Why is ENISA's admission to Project Glasswing significant? +

ENISA is the first EU institution outside the US and UK with access to Claude Mythos. This is the result of intensive US-EU negotiations. It marks the first step toward integrating the AI security program into the European regulatory framework and opens the path for NIS2-relevant guidelines.

What does this mean for European critical infrastructure operators? +

The new Glasswing sectors (energy, water, healthcare, communications) correspond exactly to NIS2's "essential entities". ENISA will develop guidelines as a Glasswing participant that influence NIS2 requirements. Germany's BSI is in direct contact with Anthropic. Operators should measure their patch velocity and closely follow BSI and ENISA announcements.

How many vulnerabilities have been found and how accurate is Claude Mythos? +

Claude Mythos has found over 23,000 security vulnerabilities since April 2026, with more than 10,000 rated high or critical severity. Of 1,726 findings manually verified by Anthropic researchers, 90.6 percent were confirmed accurate, with 1,094 rated high or critical.

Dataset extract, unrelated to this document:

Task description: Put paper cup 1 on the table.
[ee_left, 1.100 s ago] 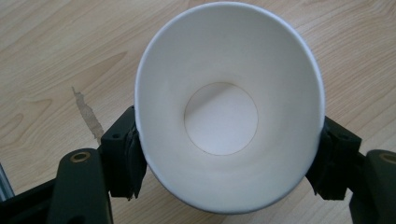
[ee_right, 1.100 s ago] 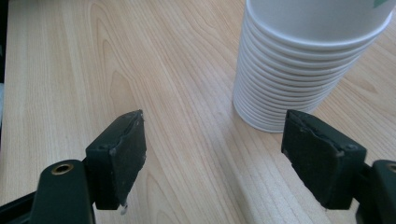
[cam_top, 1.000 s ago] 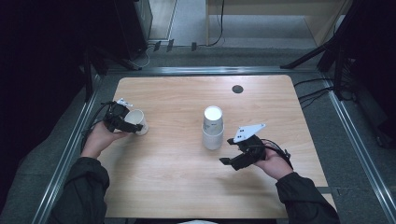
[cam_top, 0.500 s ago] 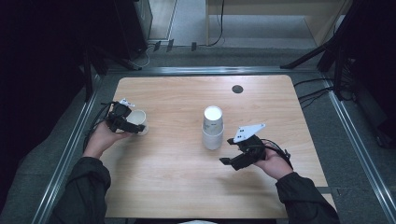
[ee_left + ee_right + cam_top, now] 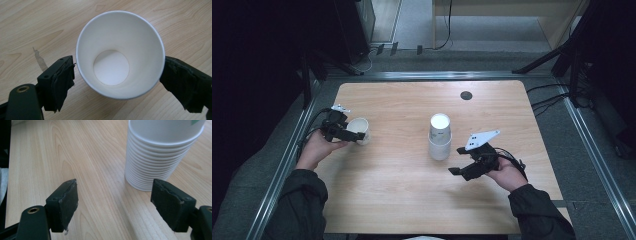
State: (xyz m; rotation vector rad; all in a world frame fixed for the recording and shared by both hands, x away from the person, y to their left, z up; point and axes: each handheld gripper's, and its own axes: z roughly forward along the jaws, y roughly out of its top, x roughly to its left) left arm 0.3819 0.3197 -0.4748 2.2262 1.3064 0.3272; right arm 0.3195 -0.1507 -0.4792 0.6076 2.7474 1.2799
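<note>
Your left gripper had just been spreading its jaws around the single paper cup at the surface's left edge, pads barely clear. Mid-surface stood the cup stack; your right gripper's jaws gaped empty beside it.

the left gripper fingers have just been opening around the paper cup.

High view: fixed above the near edge, facing forward and down, far enough to take in the whole pale wooden counter. Left gripper view: very close, looking straight down into the single white paper cup. Right gripper view: low, near-level, close to the stack of white paper cups. All three share the counter and its cups.
</note>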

What is the biggest challenge with AI-powered vulnerability scanning? +

The bottleneck is no longer discovery but remediation speed. Fewer than 1 percent of vulnerabilities found by Claude Mythos have been patched. The median time from disclosure to a weaponized exploit dropped from 771 days in 2018 to just hours in 2024. Organizations need to fundamentally accelerate their patch processes.

Does Claude Mythos have competition? +

Yes. OpenAI has given selected partners test access to GPT-5.5-Cyber in parallel. Anthropic itself warns that competitors could develop comparable models within 6 to 12 months. Competition for the standard in AI-powered cybersecurity in Europe has begun.